If 'a' and 'b' are unit vectors and `|a+b|=1`, then `|a-b|` is equal to

To solve the problem, we need to find the value of \(|a-b|\) given that \(a\) and \(b\) are unit vectors and \(|a+b|=1\). ### Step-by-Step Solution: 1. **Understanding Unit Vectors**: Since \(a\) and \(b\) are unit vectors, we have: \[ |a| = 1 \quad \text{and} \quad |b| = 1 \] 2. **Using the Given Information**: We know that: \[ |a+b| = 1 \] Squaring both sides gives: \[ |a+b|^2 = 1^2 = 1 \] 3. **Expanding the Magnitude**: The magnitude squared of the sum of two vectors can be expressed as: \[ |a+b|^2 = |a|^2 + |b|^2 + 2(a \cdot b) \] Substituting the magnitudes of \(a\) and \(b\): \[ |a+b|^2 = 1^2 + 1^2 + 2(a \cdot b) = 1 + 1 + 2(a \cdot b) = 2 + 2(a \cdot b) \] 4. **Setting Up the Equation**: From the previous step, we have: \[ 2 + 2(a \cdot b) = 1 \] Rearranging gives: \[ 2(a \cdot b) = 1 - 2 \] \[ 2(a \cdot b) = -1 \] Thus, we find: \[ a \cdot b = -\frac{1}{2} \] 5. **Finding \(|a-b|\)**: Now we need to find \(|a-b|\).

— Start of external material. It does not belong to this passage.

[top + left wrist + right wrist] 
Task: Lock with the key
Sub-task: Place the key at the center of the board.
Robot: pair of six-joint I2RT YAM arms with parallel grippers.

Squaring the magnitude gives: \[ |a-b|^2 = |a|^2 + |b|^2 - 2(a \cdot b) \] Substituting the known values: \[ |a-b|^2 = 1^2 + 1^2 - 2(a \cdot b) = 1 + 1 - 2\left(-\frac{1}{2}\right) \] Simplifying this: \[ |a-b|^2 = 1 + 1 + 1 = 3 \] 6. **Taking the Square Root**: Finally, we take the square root to find \(|a-b|\): \[ |a-b| = \sqrt{3} \] ### Final Answer: \[ |a-b| = \sqrt{3} \]